A total of 27 male Sprague Dawley (SD) rats (220–240 g; 6–8 weeks) and 27 male Balb/c nude mice (18–22 g; 6–8 weeks) were purchased from Beijing Vital River Laboratory Animal Technology Co., Ltd. (Beijing, China). The SD rats received free access to food and water and were housed at a temperature of 20–26°C, a humidity of 50–60% and a 12 h light/dark cycle. The Balb/c nude mice were put in individual ventilated cages for mating in the barrier system with ad libitum access to standard murine food and water. The temperature, humidity and light/dark cycle were the same as the rats as mentioned above.

The Institute of Radiation Medicine of the Chinese Academy of Medical Sciences (Tianjin, China) provided an animal experiment platform in which the animal experiments were performed. The protocol was approved by the medical ethics committee of the Institute of Radiation Medicine Chinese Academy of Medical Sciences (Tianjin, China).

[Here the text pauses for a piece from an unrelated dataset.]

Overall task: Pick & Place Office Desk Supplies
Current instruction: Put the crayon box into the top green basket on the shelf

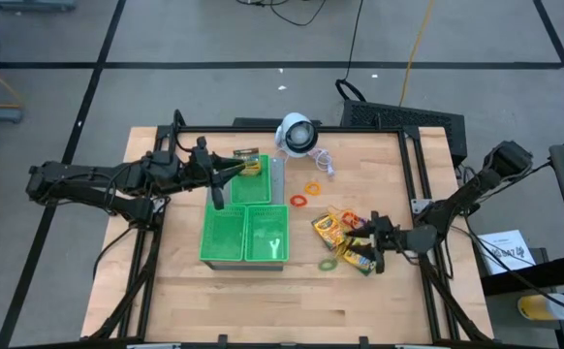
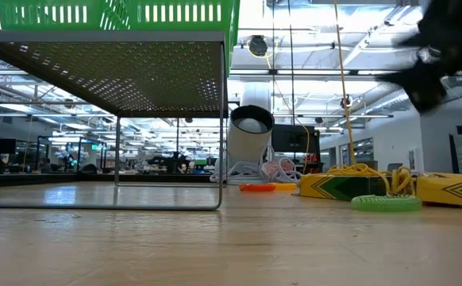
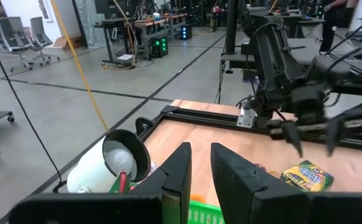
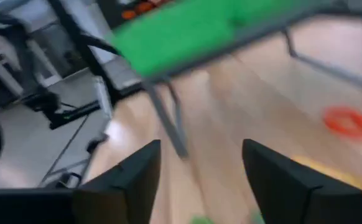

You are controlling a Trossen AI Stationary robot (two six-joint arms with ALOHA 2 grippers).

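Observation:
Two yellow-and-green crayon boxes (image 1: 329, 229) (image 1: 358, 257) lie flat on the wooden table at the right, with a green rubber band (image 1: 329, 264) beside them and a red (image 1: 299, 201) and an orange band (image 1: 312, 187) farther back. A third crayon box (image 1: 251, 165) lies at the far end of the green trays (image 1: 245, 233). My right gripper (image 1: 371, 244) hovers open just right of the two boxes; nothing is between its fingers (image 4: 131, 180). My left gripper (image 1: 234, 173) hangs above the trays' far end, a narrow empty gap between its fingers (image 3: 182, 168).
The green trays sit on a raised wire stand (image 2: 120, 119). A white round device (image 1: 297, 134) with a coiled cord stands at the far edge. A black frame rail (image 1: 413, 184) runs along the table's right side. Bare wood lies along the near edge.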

BMSCs and UCMSCs were purchased from Cyagen Biosciences, Inc. (Guangzhou, China). Cells were revived and seeded in culture flasks, and maintained at 37°C in humidified atmosphere containing 5% CO₂ in Dulbecco's modified Eagle's medium (DMEM)/F-12 (HyClone^™; GE Healthcare, Logan, UT, USA) containing 10% fetal bovine serum (FBS; Lanzhou Bailing Biotechnology Co., Ltd., Lanzhou, China) and 1% penicillin and streptomycin (P/S; North China Pharmaceutical Group Co., Ltd., Hebei, China). Cells were allowed to expand until they reached 80% confluence. Passage-3 cells were used in the present study.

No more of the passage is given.